Thai garlic grown in Lumphoon province, the northern part of Thailand, from the same field and lot was used as raw material for fresh and commercial pickled garlic. After harvesting time, the fresh garlic bulb was pickled according to procedures adopted by small and medium enterprises (SMEs). Both fresh and pickled garlic were analyzed for moisture content (AOAC 1995), pH and aw following the method of AOAC (1990).

Chemical

Human embryonic kidney cells (HEK 293) were purchased from American Type Culture Collection. Chemicals were used for determination of anti-Cd toxicity (Gibco® and Invitrogen, Carlsbad, CA). Most of the chemicals used for determination of antioxidant activity were purchased from Sigma-Aldrich, Seelze, Germany (otherwise from Merck, Darmstadt, Germany; Ajax Finechem, Auckland, New Zealand; QRAC, Selangor, Malaysia; Fisher Scientific, Leicestershire, England; and LAB-SCAN, Dublin, Ireland.

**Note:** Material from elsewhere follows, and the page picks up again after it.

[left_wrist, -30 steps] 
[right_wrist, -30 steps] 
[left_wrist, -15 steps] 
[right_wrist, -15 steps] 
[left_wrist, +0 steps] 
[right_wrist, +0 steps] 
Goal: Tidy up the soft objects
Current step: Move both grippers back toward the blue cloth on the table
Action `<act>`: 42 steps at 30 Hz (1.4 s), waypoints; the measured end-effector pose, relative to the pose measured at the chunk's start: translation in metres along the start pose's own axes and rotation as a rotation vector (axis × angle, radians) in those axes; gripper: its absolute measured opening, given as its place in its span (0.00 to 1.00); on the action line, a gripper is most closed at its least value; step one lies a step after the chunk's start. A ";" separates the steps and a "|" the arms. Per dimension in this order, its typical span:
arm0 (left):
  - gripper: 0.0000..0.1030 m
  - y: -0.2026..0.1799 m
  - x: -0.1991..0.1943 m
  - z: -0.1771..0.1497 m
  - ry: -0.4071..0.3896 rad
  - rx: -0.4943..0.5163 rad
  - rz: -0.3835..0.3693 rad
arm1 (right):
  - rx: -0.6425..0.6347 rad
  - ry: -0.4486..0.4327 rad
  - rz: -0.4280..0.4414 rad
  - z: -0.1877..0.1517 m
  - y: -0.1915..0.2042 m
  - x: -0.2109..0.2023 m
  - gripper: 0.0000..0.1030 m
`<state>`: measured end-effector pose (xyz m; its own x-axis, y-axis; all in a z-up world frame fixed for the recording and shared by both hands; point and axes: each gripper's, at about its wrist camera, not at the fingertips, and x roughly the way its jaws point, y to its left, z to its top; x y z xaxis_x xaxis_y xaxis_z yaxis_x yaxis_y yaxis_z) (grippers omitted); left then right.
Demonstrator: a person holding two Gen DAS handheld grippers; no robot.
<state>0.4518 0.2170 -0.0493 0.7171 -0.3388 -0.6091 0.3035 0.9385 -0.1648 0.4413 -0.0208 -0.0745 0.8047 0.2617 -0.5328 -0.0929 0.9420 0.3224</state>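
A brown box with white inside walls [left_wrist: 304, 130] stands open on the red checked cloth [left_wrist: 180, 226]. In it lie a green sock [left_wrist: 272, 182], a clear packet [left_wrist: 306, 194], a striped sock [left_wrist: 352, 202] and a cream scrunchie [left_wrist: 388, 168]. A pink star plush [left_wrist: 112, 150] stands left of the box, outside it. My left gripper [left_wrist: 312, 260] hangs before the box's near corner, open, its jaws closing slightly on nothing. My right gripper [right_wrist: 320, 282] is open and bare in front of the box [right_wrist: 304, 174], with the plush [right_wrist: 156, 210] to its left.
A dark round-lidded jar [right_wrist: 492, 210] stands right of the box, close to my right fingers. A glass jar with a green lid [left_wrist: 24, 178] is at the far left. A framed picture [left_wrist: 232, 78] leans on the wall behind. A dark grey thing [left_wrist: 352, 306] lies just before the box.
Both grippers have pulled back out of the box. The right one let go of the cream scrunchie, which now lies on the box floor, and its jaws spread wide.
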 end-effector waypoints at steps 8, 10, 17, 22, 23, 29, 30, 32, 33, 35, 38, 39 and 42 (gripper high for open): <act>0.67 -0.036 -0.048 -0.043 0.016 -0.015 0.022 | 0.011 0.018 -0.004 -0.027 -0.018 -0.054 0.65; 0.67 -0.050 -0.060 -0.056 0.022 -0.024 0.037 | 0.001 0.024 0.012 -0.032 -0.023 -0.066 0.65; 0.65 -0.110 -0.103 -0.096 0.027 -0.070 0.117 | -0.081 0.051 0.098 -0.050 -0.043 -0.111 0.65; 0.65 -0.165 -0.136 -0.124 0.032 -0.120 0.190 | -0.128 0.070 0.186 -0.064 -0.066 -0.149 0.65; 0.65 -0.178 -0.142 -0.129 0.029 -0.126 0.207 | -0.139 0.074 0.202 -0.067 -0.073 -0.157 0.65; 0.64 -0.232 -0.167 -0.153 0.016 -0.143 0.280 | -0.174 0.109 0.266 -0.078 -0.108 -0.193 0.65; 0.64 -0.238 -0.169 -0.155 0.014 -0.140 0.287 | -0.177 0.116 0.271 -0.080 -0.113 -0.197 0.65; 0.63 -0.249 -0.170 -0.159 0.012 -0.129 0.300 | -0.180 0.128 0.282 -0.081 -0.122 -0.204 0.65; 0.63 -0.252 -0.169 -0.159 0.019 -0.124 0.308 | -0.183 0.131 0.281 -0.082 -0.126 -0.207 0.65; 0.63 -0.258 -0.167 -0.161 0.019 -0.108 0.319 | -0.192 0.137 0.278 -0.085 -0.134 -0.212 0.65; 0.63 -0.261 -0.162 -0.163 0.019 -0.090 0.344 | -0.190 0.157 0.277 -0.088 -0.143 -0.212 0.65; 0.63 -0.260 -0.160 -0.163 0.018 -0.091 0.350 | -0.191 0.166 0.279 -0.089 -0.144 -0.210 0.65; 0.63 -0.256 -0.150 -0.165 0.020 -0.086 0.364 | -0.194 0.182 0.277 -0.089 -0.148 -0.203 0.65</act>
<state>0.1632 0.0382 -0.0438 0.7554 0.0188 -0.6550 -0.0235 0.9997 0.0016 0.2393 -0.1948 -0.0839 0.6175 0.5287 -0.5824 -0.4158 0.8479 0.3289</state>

Preparation of garlic extracts

Fresh garlic bulbs were peeled, washed, chopped, and homogenized with distilled water at a ratio of 1:2 (garlic:distilled water) and then stirred for 12 h at room temperature before subjected to filter through cheesecloth and centrifuged at 6000g (Avanti® J-E; Beckman Coulter, TX). The clear supernatant was collected and freeze-dried. The commercial pickled garlic was washed with tap water twice to remove the excess pickled solution and then drained for 2 min before brought to peel, wash, chop, homogenize and extract as mentioned in fresh garlic extract.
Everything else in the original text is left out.